- [What to do]: Lines with the word "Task" in them are the ones to copy from the records.

- [Data items]:
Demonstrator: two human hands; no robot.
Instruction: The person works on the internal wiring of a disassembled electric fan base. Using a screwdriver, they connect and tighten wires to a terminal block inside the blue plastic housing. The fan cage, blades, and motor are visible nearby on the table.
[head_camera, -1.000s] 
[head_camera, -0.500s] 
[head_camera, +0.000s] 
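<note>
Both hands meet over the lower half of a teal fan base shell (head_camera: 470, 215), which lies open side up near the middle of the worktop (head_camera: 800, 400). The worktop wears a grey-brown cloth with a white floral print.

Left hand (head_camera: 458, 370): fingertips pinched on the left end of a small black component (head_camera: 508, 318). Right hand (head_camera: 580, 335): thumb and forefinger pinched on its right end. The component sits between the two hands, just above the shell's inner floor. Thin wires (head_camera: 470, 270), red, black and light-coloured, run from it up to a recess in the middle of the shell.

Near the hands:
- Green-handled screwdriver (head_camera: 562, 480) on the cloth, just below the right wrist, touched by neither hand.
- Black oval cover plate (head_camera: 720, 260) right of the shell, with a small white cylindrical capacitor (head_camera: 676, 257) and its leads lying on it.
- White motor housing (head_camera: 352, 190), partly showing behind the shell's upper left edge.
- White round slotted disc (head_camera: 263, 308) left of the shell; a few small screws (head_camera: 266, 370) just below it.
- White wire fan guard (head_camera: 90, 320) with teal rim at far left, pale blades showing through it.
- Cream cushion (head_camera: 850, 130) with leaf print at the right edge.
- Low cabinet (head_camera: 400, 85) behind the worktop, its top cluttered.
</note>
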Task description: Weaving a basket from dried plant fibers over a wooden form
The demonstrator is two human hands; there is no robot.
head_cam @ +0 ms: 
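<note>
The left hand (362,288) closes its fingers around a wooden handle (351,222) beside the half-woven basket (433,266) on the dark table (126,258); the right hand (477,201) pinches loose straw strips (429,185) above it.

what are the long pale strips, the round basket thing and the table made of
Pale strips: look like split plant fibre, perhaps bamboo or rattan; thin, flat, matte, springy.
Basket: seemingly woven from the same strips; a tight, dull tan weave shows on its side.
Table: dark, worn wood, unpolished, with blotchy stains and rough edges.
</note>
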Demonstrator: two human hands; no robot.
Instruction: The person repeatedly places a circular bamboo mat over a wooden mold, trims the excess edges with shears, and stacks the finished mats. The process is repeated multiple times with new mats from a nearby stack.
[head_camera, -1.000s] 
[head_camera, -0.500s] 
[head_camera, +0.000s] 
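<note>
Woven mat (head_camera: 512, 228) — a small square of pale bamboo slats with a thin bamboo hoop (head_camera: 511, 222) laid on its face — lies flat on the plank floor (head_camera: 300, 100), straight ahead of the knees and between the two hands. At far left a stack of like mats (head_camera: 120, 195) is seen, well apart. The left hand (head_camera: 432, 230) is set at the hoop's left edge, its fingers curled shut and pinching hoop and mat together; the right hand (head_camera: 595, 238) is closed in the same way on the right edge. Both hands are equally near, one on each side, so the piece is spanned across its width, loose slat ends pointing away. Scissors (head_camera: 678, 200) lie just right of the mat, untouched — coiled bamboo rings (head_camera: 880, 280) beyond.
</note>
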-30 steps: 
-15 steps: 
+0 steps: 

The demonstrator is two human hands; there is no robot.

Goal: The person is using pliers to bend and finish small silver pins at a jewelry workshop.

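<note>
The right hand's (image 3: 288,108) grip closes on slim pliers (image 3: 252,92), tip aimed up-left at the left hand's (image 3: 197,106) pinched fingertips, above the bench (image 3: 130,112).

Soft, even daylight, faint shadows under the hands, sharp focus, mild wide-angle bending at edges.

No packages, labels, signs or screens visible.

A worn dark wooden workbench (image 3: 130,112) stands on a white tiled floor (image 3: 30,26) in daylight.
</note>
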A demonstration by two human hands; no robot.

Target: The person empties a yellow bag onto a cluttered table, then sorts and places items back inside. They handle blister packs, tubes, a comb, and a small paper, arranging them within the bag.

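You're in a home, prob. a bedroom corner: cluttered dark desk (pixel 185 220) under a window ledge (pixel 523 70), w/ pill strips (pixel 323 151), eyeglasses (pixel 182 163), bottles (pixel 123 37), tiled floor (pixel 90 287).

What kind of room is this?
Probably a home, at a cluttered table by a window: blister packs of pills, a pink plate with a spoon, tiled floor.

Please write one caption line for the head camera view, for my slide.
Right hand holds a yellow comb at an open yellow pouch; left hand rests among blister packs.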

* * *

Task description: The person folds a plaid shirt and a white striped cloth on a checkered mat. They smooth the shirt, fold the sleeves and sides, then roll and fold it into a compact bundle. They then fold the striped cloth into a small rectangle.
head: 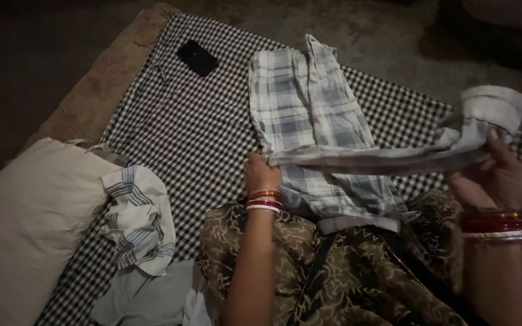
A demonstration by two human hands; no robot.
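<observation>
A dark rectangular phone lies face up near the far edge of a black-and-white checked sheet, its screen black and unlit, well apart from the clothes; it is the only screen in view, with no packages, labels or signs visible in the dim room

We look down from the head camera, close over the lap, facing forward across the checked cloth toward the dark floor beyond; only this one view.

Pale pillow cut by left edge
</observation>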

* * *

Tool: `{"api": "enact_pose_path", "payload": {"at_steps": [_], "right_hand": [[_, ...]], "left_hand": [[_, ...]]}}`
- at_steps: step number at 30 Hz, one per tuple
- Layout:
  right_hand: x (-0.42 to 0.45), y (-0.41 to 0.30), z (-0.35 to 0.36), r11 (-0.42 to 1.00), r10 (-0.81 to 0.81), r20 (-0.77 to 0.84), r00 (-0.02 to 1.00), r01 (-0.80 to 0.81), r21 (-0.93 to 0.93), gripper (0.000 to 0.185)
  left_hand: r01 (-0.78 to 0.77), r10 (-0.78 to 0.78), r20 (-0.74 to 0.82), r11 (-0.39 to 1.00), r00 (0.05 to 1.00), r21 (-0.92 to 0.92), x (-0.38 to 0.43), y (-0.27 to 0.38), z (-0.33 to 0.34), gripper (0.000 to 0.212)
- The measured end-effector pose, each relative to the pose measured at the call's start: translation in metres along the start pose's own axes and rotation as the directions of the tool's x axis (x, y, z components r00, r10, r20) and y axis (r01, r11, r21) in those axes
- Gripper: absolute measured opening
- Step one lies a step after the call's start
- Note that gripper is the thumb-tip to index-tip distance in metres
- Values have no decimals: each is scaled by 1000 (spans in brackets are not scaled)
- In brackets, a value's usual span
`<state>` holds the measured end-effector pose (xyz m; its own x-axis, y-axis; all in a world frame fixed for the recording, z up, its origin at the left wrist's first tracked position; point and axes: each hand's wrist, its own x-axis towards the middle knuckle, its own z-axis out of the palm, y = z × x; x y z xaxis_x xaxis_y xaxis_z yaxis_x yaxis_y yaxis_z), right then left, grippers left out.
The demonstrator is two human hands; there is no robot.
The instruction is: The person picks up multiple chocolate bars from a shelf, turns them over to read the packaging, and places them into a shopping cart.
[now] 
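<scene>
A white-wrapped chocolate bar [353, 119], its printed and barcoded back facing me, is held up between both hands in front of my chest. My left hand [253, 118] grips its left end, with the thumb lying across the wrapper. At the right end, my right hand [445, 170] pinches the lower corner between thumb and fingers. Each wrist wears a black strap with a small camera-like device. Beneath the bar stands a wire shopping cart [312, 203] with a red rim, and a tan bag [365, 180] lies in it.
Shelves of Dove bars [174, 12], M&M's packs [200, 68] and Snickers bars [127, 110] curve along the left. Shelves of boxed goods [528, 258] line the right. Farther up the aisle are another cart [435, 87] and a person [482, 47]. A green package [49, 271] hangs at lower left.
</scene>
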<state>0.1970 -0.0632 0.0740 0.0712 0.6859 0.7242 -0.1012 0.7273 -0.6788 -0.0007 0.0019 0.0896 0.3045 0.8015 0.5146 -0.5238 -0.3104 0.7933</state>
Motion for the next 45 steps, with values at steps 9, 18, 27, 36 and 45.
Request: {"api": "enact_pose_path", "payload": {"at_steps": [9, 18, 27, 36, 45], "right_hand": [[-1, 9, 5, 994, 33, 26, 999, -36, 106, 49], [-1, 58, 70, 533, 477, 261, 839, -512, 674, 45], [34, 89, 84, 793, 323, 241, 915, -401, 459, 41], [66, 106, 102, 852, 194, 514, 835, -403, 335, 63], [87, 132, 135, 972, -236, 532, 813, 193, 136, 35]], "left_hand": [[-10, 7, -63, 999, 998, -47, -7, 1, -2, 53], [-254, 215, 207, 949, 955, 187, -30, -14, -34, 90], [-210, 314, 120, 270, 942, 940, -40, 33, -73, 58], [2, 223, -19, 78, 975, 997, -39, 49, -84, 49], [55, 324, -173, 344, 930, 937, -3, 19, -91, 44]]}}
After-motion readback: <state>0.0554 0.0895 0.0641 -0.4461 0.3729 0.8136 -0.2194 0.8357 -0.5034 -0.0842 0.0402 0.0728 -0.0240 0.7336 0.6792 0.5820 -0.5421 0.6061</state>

- [Exercise output]:
Task description: Weaving a basket from dried plant fibers over a wooden form
Task description: The person folds a plaid shirt and a white striped cloth on a checkered mat. They smooth the shirt, fold the sleeves and sides, then roll and fold it into a compact bundle. They then fold the striped cloth into a small rectangle.

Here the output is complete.